Unser Leben sollte soweit wie möglich den lebendigen Beweis für diese Tatsache erbringen. Und weil wir unseren Nächsten lieben, können wir immer bereit sein, in ihm eine christlichere Haltung und christlicheres Tun ausgedrückt zu sehen. In ihren Vermischten Schriften schreibt Mary Baker Eddy, die Entdeckerin und Gründerin der Christlichen Wissenschaft: „Mit der rechten Vorstellung vom Menschen in meinem Gemüt kann ich meine eigene Individualität, Gesundheit und Sittlichkeit und die anderer bessern; wenn ich indessen das gegenteilige Bild des Menschen als eines Sünders ständig im Bewußtsein trage, kann ich Gesundheit und Sittlichkeit ebensowenig fördern, wie es einem Künstler helfen würde, die Gestalt einer Königsschlange im Sinn zu haben, während er eine Landschaft malt.” Verm., S. 61.
Unsere Einschätzung, daß jemand ein unverbesserlicher oder sündiger Sterblicher sei, kann realistisch erscheinen, aber sie hält sich nicht an das, was Gott tatsächlich geschaffen hat. Es ist also unnatürlich, daß wir die Menschen immer wieder auf dieselbe alte Art und Weise betrachten, als ob sie für immer und ewig mit gewissen Schwächen oder herabziehenden Tendenzen behaftet wären.
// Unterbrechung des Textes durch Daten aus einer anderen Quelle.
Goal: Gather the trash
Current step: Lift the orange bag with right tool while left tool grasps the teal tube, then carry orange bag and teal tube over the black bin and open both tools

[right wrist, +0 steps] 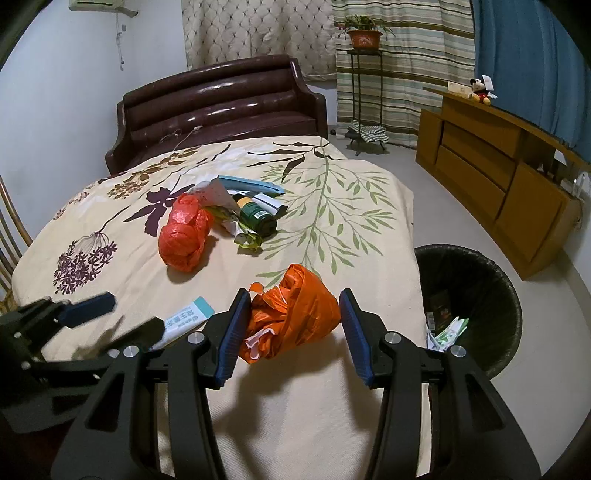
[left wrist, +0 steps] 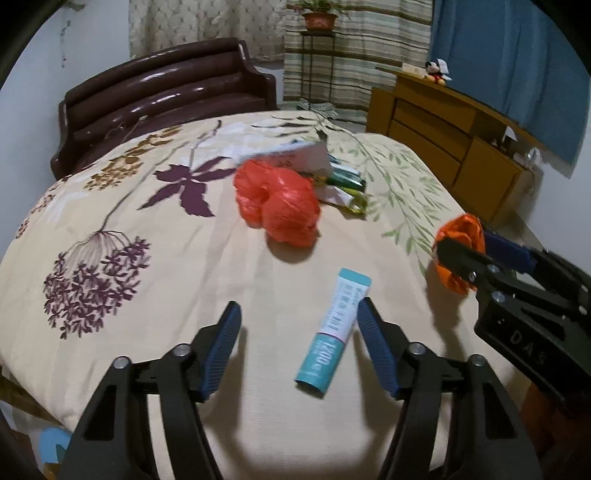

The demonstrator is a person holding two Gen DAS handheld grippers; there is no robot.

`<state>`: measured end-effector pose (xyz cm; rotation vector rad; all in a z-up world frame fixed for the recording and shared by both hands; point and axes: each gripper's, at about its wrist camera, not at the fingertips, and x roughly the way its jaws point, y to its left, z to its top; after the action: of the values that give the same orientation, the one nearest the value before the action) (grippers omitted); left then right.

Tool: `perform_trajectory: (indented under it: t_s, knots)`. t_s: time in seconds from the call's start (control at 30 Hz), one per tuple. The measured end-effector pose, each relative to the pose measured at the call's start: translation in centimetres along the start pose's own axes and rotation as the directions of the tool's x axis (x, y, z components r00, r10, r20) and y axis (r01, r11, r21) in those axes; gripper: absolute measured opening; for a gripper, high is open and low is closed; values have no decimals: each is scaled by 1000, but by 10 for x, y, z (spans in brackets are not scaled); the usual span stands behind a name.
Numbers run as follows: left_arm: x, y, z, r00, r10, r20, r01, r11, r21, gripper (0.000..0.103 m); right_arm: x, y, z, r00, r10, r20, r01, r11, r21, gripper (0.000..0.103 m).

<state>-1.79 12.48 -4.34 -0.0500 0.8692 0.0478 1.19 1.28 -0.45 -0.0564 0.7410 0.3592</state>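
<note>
Blue-padded fingers of the left gripper (left wrist: 297,321) stand spread over a cream floral bedspread (left wrist: 147,229), with a teal-and-white tube (left wrist: 332,332) lying flat between them, close against the right-hand pad but not pinched. To the right, the right gripper (right wrist: 291,314) holds a crumpled orange plastic bag (right wrist: 295,310); the left-hand pad presses into the bag, while on the other side a slight gap seems to show, so the grip looks loose. Beyond both grippers, near the middle of the bed, a red plastic bag (right wrist: 184,236) lies bunched beside a small heap of trash (right wrist: 247,214): a dark green bottle on its side, wrappers, and a flat blue-and-white box. A black-lined waste bin (right wrist: 476,291) stands on the grey floor just off the bed's right edge, with scraps already in it. Farther back are a glossy brown headboard (right wrist: 218,103), a wooden dresser (right wrist: 498,181) along the right wall, striped and blue curtains, and a potted plant (right wrist: 364,35) on a tall stand.
</note>
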Motion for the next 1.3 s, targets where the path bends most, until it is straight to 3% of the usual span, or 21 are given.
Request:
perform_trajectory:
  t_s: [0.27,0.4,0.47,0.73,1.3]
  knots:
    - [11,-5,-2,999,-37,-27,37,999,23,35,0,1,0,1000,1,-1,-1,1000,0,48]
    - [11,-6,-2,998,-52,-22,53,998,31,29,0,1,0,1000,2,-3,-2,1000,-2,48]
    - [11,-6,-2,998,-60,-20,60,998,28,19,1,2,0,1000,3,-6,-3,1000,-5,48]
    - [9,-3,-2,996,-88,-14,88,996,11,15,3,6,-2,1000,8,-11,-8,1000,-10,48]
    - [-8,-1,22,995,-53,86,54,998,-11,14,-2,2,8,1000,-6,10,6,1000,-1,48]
Unser eigener geistiger Fortschritt, unser eigenes Wohlbefinden werden gefördert, wenn wir uns beharrlich an eine höhere Anschauung vom Menschen halten und den Wert jedes einzelnen als Gottes Kind anerkennen.
Die umwandelnde Macht des Christus, der Wahrheit, wirkt hier und jetzt im menschlichen Denken. Wir sollten nicht überrascht sein, wenn wir wunderbare Auswirkungen davon erblicken!